Originally Posted by
JimStone
The seat base/mounts I used add 1 1/2" of height. I felt that was comfortable. Lower and I couldn't see over the dash board.
What you said here has been sticking with me for the last 24-ish hours. I haven't sat in a coupe yet. I'm working through different iterations of what I would like my dash to look like. Long story short, I want cameras for side mirrors and I've been working on where to place the monitors. How much am I going to hate and/or not be able to see over the dash if I tried to put these monitors and gauges on the top of the dash like this? I'm 5'10" if that matters at all.
Screenshot 2026-02-11 172126.jpg
Screenshot 2026-02-11 172544.png
-
02-11-2026, 08:49 PM
#406

Originally Posted by
AaronR
What you said here has been sticking with me for the last 24-ish hours. I haven't sat in a coupe yet. I'm working through different iterations of what I would like my dash to look like. Long story short, I want cameras for side mirrors and I've been working on where to place the monitors. How much am I going to hate and/or not be able to see over the dash if I tried to put these monitors and gauges on the top of the dash like this? I'm 5'10" if that matters at all.
Screenshot 2026-02-11 172126.jpg
Screenshot 2026-02-11 172544.png
Hey Aaron, cool ideas and renderings.
I don't want to say for sure it won't work, but I do think you'll have trouble seeing over the video screen and gauges. The coupe has a long nose and relatively tight viewing angle out the windscreen.
Of course, a lot depends on how tall those screens and gauges will be, and how high you mount your seats.
At 6'2", my seat is also mounted as far back as possible, so that may also affect things.
You may want to think about how to lower the screens/gauges on the dash, which will create some engineering challenges, but would be doable.
-
Post Thanks / Like - 1 Thanks, 0 Likes
-
02-12-2026, 09:23 AM
#407
I would do a cardboard mockup before buying anything. I'm 5' 8". I have Corbeau seats on sliders which gets me a good 4" off the floor plate. Looking over your rendered screens I believe would be a challenge.
Scott
-
Post Thanks / Like - 0 Thanks, 1 Likes
-
02-12-2026, 12:40 PM
#408

Originally Posted by
AaronR
What you said here has been sticking with me for the last 24-ish hours. I haven't sat in a coupe yet. I'm working through different iterations of what I would like my dash to look like. Long story short, I want cameras for side mirrors and I've been working on where to place the monitors. How much am I going to hate and/or not be able to see over the dash if I tried to put these monitors and gauges on the top of the dash like this?
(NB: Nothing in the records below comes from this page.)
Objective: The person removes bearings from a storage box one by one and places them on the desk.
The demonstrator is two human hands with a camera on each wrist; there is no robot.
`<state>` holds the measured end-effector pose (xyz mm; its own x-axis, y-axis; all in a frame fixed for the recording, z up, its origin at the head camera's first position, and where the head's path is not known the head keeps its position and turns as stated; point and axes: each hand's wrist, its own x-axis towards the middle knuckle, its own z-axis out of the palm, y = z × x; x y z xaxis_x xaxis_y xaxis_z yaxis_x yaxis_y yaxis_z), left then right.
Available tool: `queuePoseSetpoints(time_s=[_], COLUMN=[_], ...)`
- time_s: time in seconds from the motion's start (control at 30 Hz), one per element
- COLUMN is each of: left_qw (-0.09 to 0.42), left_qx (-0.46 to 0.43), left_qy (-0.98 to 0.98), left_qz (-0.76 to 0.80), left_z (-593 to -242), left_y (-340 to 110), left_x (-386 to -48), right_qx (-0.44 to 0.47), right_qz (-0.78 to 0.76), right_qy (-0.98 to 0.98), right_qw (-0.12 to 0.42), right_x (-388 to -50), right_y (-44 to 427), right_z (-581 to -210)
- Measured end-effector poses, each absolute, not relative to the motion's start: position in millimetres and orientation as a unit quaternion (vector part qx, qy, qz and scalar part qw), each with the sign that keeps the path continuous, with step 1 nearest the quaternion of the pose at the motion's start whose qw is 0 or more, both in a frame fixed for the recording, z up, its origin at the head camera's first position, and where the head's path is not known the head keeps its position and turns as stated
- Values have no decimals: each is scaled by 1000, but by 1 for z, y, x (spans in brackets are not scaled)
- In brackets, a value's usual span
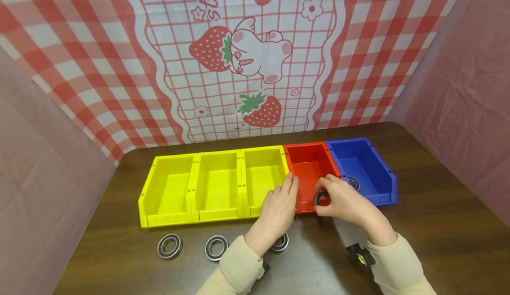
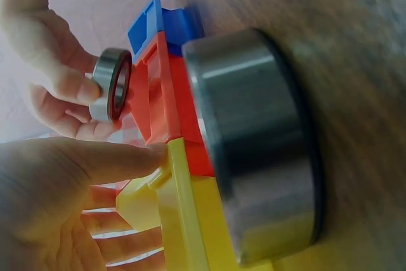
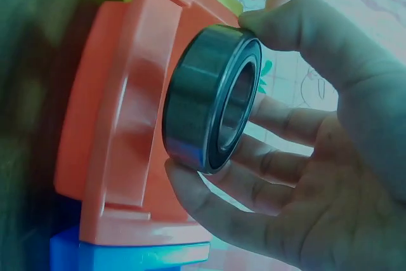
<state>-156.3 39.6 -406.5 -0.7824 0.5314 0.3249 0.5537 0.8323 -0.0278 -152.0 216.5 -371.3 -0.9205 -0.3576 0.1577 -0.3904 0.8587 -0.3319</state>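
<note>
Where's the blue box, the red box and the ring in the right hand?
Blue box (image 1: 354, 166), head view: its bare floor.
Red box (image 1: 307, 173), head view: its bare floor.
Held ring (image 3: 203, 96), right wrist view: its outer metal side.

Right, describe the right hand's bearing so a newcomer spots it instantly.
On the table, find the red bin between a yellow bin and the blue bin. At its front, the right hand grips a dark-faced metal bearing. Other bearings rest on the table or in the blue bin; only this one is held.
</note>
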Motion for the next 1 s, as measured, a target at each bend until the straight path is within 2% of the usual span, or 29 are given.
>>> queuePoseSetpoints(time_s=[0.57, 1.0], left_qw=[172, 166], left_qx=[-286, -285], left_qy=[-942, -944], left_qz=[-30, -31], left_z=[-408, -407], left_y=[40, 40], left_x=[-156, -156], right_qx=[284, 275], right_qz=[173, 167], right_qy=[-943, -946], right_qw=[-6, -46], right_x=[-119, -112], right_y=[211, 203], right_z=[-384, -401])
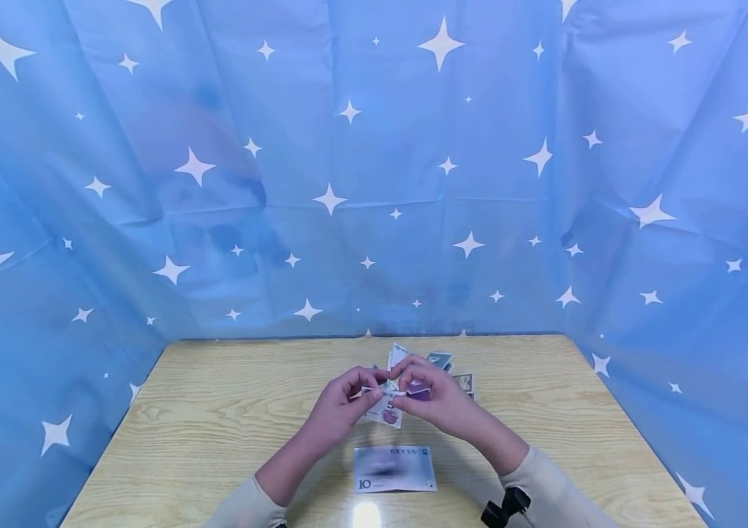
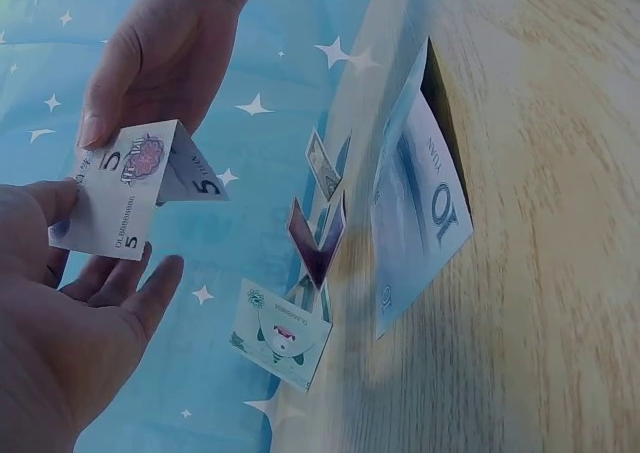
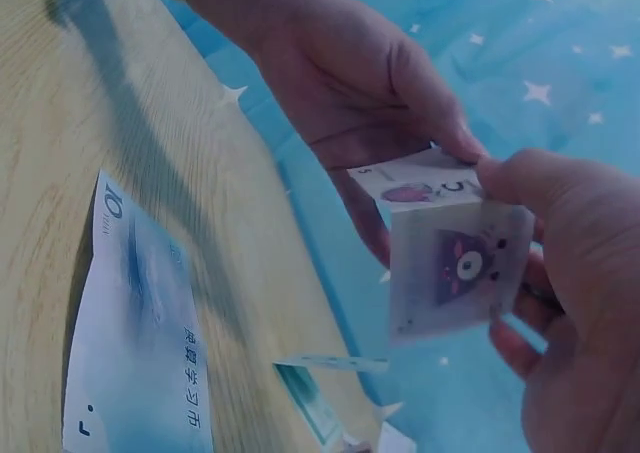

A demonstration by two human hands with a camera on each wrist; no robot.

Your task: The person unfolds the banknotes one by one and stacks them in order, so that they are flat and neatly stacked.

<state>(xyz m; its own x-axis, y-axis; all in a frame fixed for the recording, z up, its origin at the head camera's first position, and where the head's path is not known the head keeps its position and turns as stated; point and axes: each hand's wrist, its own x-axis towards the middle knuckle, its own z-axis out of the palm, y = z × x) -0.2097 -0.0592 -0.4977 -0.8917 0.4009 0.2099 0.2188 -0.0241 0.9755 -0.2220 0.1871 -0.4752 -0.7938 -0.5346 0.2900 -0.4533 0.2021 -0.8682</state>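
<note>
Nearest, the ten note [image 1: 407, 480] is lying with its long axis running left to right. Beyond it, the left hand [image 1: 345, 400] and the right hand [image 1: 436, 396] are both pinching the folded five note [image 1: 383, 414], which is hanging between them; farther, other folded notes [image 1: 439, 359] are resting.

Creased, white-starred blue backdrop [image 1: 387, 147], probably fabric, behind a pale wood-grain table [image 1: 229, 411] with one bright glare [image 1: 366, 515].

The person is wearing a plain cream right sleeve [image 1: 552, 490], ending at the wrist. A chunky black device [image 1: 514, 501] with two blocky lumps is sitting against the right sleeve. A matching cream left sleeve [image 1: 246, 507] is showing left of the right sleeve.
</note>
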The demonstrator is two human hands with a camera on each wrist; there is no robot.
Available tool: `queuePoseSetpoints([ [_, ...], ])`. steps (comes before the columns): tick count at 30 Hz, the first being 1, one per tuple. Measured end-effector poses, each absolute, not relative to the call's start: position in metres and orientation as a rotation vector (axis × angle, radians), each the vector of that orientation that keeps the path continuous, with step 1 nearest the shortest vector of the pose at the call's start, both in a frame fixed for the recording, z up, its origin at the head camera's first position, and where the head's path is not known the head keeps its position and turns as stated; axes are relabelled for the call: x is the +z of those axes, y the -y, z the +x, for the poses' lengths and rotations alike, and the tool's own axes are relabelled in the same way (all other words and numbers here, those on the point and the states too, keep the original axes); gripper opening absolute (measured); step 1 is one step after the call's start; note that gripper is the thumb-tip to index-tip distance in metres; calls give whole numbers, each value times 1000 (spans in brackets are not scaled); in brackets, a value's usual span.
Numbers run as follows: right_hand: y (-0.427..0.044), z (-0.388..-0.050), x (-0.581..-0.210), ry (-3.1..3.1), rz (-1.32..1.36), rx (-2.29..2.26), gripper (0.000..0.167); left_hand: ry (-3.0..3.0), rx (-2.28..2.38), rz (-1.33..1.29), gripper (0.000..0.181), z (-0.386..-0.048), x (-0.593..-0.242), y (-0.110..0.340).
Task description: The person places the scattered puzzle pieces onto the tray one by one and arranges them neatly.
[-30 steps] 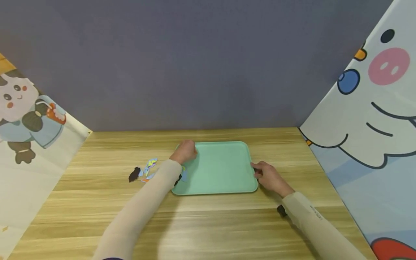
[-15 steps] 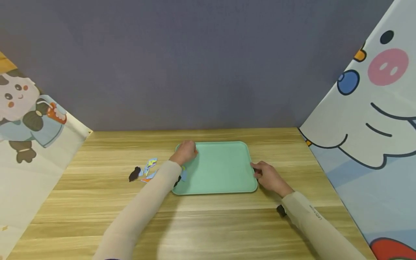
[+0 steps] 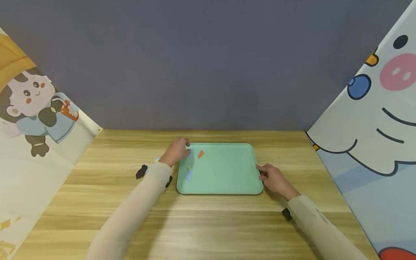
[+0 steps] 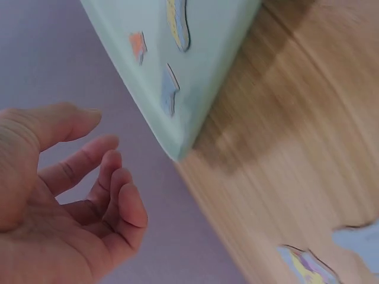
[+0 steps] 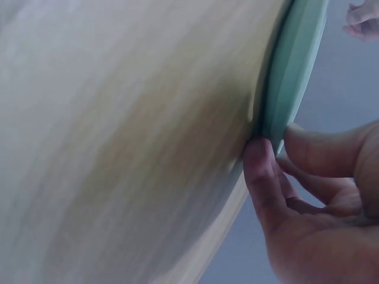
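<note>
A mint-green tray (image 3: 224,168) lies on the wooden table. My right hand (image 3: 273,178) pinches its right edge, the thumb (image 5: 325,148) on the rim and a fingertip lower down against the side. Over the tray's upper left corner, my left hand (image 3: 177,151) is raised with loosely bent fingers (image 4: 133,204) and holds nothing. Inside the tray are flat, puzzle-like pieces: a small orange piece (image 3: 201,154), a blue piece (image 4: 169,92) near the corner, and a blue-and-yellow piece (image 3: 189,174) further down the left side.
Left of the tray, a dark piece (image 3: 141,172) lies on the table, partly by my left sleeve. More pieces there include a yellow-and-purple piece (image 4: 307,263) and a light blue piece (image 4: 358,244). A grey wall (image 3: 208,72) rises behind the table; cartoon-printed panels flank it.
My left hand has moved left from over the tray and its fingers have loosened, uncovering the orange piece and others. The right hand stays at the tray edge. The head view has shifted slightly.
</note>
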State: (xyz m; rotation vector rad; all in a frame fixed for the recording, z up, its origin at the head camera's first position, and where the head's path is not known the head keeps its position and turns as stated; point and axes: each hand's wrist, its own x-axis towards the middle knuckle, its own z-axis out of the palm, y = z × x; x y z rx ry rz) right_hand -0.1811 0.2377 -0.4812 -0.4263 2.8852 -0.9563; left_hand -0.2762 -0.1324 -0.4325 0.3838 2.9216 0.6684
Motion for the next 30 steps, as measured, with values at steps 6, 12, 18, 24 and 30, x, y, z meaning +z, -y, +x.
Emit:
queuePoseSetpoints([
  [6,-239,-177,-484,-2866,-419,-968,44,-2967,690,390,28,-266,-434,150],
  [12,-240,-178,-486,-2879,-427,-968,44,-2993,645,347,33,-247,-441,171],
  [18,-240,-179,-484,-2864,-423,-970,44,-3013,568,304,37,-226,-446,198],
  [24,-240,-179,-482,-2858,-430,-973,44,-3025,569,205,41,-218,-447,225],
  [30,-241,-181,-483,-2855,-429,-958,44,-2958,522,109,48,-216,-447,240],
])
I'm 5'10" if that matters at all.
We sat in the carbon fiber coupe they had at the open house, which has a dash with a curved top that matches the height of the steering wheel.
Just my 2 cents but I wouldn't make it any higher than that. I'll second what Scott said, and suggest making a cardboard mockup.
-
Post Thanks / Like - 0 Thanks, 1 Likes
-
02-12-2026, 01:16 PM
#409
Not a waxer

Originally Posted by
JTG
We sat in the carbon fiber coupe they had at the open house, which has a dash with a curved top that matches the height of the steering wheel.
Just my 2 cents but I wouldn't make it any higher than that. I'll second what Scott said, and suggest making a cardboard mockup.
The CF Coupe has the seats flat on the floor so take that into consideration. If you use sliders, raise or tilt the seat things will change.
Jeff
-
Post Thanks / Like - 0 Thanks, 1 Likes
-
02-13-2026, 05:51 PM
#410

Originally Posted by
AaronR
What you said here has been sticking with me for the last 24-ish hours. I haven't sat in a coupe yet. I'm working through different iterations of what I would like my dash to look like. Long story short, I want cameras for side mirrors and I've been working on where to place the monitors. How much am I going to hate and/or not be able to see over the dash if I tried to put these monitors and gauges on the top of the dash like this? I'm 5'10" if that matters at all.
Screenshot 2026-02-11 172126.jpg
Screenshot 2026-02-11 172544.png
Definitely do a mockup. I did a custom dash on mine with a curved top and it sits at 29 inches from the floor. I wouldn't want it any higher than that. Here is a picture or it and one of my view point sitting in my seat that is all the way back and mounted to the floor with no rails. I am 6 ft tall and 190 lbs.
20260213_174250.jpg
20260127_190338.jpg
-
Post Thanks / Like - 1 Thanks, 0 Likes
-
03-19-2026, 11:41 PM
#411
It's been a bit since my last update.
Have been busy with work, kid's basketball, flag football, swimming, robotics, coaching baseball. I don't remember winter being nearly so busy when I was a kid.
But I have been making some progress. Mostly on random projects.
I received the FormaCars electric windows kit a few months ago. At first blush, all the parts in the crate and boxes looked overwhelming, but after reading through the instructions a few times and watching TTimmy's YouTube videos, I feel better.
I'm still months away from fitting the doors, but I did want to get the wiring completed. It mostly was straightforward, but then I decided to complicate things.
I didn't like the plastic window switches that came with the kit.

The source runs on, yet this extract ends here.